Finding a cure could save the lives of thousands of people with DMD and thus they could experience life beyond the confines of their wheelchair and potentially live beyond their twenties. Ideally, through continued research, I would have the material necessary to pharmacoeconomically prove that DMD is a good investment based on the improvement it provides per amount of capital invested. However, with so little research and material on which to form an opinion, the QALY to dollar ratio is inaccurate compared to what I would anticipate having in the future with sufficient data. Along with each individual treatment, data would need to be produced to see what improvement it has over the previous treatments and the marginal benefit of investing in it.
The case to invest in rare diseases, and particularly in DMD, is supported by not only the humanitarian arguments of finding treatments or cures for those with no options, but also the economics of the situation.
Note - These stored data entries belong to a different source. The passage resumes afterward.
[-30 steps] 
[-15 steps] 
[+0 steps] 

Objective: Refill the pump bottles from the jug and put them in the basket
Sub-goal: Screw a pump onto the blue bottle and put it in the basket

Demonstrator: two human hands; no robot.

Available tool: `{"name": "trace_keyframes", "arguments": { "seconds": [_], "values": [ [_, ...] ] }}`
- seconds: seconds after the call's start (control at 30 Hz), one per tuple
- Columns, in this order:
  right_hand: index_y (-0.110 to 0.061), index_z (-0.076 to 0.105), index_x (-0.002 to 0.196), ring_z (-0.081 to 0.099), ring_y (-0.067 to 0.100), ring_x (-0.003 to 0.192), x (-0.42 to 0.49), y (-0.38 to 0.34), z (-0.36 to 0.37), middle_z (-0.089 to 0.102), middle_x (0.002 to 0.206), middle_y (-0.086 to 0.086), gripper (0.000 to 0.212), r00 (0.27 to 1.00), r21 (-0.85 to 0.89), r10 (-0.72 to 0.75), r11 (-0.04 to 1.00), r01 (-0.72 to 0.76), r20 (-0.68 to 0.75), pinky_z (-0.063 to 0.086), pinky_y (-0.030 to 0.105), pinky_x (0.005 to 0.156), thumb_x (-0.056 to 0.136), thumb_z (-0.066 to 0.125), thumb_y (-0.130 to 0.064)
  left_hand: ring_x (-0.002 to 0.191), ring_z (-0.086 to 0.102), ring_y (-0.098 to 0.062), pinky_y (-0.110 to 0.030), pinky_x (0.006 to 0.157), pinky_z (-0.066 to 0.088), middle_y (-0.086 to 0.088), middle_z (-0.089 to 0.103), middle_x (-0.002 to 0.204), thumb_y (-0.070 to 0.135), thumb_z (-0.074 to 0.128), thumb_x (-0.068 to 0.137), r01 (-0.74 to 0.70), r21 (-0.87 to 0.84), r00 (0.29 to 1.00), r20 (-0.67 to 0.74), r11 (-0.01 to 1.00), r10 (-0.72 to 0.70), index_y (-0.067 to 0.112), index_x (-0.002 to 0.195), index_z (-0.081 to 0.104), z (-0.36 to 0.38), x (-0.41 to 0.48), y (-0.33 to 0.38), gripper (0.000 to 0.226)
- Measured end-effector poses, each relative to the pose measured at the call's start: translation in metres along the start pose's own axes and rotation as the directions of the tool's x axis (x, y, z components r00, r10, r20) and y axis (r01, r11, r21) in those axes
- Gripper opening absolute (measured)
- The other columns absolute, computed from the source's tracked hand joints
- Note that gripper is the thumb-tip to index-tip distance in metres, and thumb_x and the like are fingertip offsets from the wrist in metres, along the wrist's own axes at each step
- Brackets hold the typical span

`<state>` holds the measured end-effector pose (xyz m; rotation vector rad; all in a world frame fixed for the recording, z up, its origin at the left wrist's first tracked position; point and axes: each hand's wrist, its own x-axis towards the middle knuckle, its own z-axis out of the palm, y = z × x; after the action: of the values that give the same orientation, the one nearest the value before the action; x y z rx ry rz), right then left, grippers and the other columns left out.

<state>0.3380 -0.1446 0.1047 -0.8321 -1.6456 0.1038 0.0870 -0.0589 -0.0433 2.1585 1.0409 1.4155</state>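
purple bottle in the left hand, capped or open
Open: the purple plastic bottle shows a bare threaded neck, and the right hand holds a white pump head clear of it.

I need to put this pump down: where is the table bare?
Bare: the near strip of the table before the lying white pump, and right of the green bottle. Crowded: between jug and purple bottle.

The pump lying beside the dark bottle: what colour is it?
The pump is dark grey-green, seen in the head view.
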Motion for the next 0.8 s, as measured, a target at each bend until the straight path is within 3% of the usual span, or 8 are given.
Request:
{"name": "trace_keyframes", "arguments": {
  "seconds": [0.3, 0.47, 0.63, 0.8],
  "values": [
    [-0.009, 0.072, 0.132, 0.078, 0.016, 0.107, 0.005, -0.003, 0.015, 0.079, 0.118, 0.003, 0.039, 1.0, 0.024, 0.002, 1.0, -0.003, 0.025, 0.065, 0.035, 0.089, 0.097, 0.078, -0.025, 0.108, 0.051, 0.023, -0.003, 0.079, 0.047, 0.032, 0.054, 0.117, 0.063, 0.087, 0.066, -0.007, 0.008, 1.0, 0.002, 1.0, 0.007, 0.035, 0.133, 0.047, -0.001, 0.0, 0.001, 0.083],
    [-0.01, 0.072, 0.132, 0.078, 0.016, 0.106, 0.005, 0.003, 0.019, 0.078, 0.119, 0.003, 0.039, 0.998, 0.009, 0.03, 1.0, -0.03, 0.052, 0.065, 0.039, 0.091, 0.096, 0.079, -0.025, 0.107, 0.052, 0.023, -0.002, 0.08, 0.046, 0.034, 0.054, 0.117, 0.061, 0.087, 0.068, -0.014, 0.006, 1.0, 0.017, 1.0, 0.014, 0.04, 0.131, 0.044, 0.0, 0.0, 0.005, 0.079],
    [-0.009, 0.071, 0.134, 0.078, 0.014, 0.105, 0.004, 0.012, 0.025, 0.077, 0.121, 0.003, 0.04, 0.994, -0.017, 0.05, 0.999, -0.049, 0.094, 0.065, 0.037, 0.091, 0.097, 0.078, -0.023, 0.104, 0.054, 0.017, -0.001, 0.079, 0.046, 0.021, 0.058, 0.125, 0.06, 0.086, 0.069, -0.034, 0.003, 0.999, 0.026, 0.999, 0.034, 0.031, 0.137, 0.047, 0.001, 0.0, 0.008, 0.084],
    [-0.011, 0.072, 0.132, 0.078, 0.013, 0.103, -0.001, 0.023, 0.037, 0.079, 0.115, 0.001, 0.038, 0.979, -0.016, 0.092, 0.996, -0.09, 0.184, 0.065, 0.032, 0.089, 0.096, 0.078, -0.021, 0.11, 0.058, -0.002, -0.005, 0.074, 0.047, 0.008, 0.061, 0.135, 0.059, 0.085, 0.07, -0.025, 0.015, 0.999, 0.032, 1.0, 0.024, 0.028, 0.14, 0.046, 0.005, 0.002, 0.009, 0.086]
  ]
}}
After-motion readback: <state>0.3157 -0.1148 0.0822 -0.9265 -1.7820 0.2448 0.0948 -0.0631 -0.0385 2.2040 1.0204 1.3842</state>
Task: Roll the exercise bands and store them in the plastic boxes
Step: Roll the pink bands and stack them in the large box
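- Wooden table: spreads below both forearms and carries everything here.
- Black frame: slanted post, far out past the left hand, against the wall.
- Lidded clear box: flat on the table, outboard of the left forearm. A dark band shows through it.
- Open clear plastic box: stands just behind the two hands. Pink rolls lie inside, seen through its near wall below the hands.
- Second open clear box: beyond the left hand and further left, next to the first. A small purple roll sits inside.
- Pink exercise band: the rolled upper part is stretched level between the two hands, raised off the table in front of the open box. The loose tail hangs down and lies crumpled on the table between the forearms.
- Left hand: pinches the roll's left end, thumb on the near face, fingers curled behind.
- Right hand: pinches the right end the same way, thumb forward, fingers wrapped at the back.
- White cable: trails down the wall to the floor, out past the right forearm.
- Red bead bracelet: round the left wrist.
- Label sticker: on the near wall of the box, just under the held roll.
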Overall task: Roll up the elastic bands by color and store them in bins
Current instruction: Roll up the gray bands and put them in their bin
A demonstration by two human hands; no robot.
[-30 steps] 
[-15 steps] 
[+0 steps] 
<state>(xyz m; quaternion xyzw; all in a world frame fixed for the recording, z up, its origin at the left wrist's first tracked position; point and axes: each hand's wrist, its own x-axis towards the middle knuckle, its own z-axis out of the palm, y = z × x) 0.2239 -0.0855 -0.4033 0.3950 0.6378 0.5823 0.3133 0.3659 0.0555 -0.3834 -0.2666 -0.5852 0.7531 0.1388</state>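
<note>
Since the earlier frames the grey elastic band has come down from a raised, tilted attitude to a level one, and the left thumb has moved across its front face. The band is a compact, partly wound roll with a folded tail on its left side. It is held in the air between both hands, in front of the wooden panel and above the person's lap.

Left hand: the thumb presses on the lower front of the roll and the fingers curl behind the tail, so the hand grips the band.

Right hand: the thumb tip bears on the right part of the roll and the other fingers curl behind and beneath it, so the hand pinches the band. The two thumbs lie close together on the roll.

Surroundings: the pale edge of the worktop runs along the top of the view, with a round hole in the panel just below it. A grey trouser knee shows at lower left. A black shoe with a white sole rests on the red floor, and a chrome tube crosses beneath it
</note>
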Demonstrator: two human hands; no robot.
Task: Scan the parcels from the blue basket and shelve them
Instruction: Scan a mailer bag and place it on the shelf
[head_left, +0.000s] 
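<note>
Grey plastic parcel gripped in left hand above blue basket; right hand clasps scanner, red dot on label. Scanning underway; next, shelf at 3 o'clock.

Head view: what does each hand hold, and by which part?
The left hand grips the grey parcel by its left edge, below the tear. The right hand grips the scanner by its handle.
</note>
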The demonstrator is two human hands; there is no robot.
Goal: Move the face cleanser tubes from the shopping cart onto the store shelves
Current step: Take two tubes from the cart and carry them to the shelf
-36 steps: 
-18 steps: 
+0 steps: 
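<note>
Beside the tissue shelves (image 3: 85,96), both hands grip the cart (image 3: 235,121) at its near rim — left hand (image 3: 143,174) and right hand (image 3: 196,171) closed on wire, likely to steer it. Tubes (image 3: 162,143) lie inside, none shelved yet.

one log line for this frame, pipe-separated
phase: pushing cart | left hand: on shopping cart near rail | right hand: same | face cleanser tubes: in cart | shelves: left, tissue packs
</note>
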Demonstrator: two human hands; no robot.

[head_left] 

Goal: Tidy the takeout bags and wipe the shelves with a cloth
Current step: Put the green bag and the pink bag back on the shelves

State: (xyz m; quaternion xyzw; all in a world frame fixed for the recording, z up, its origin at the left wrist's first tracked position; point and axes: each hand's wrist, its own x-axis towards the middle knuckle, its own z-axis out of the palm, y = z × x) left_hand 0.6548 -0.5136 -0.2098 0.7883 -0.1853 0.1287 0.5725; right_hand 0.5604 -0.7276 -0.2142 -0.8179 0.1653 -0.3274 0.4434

Rightly so, society, governments, industry, and the healthcare system have focused their efforts to combat the major diseases that affect millions of people. Fortunately, we have effective options for most if not all major diseases. It is time to refocus our efforts on the rare or orphan diseases that combined actually affect a greater portion of people than a major disease like diabetes. While finding individual treatments for each is perhaps a daunting task, greater investment can give sufferers of orphan diseases a greater promise for a cure. DMD represents such an opportunity. Patients with rare diseases have been waiting too long. The time to act is now.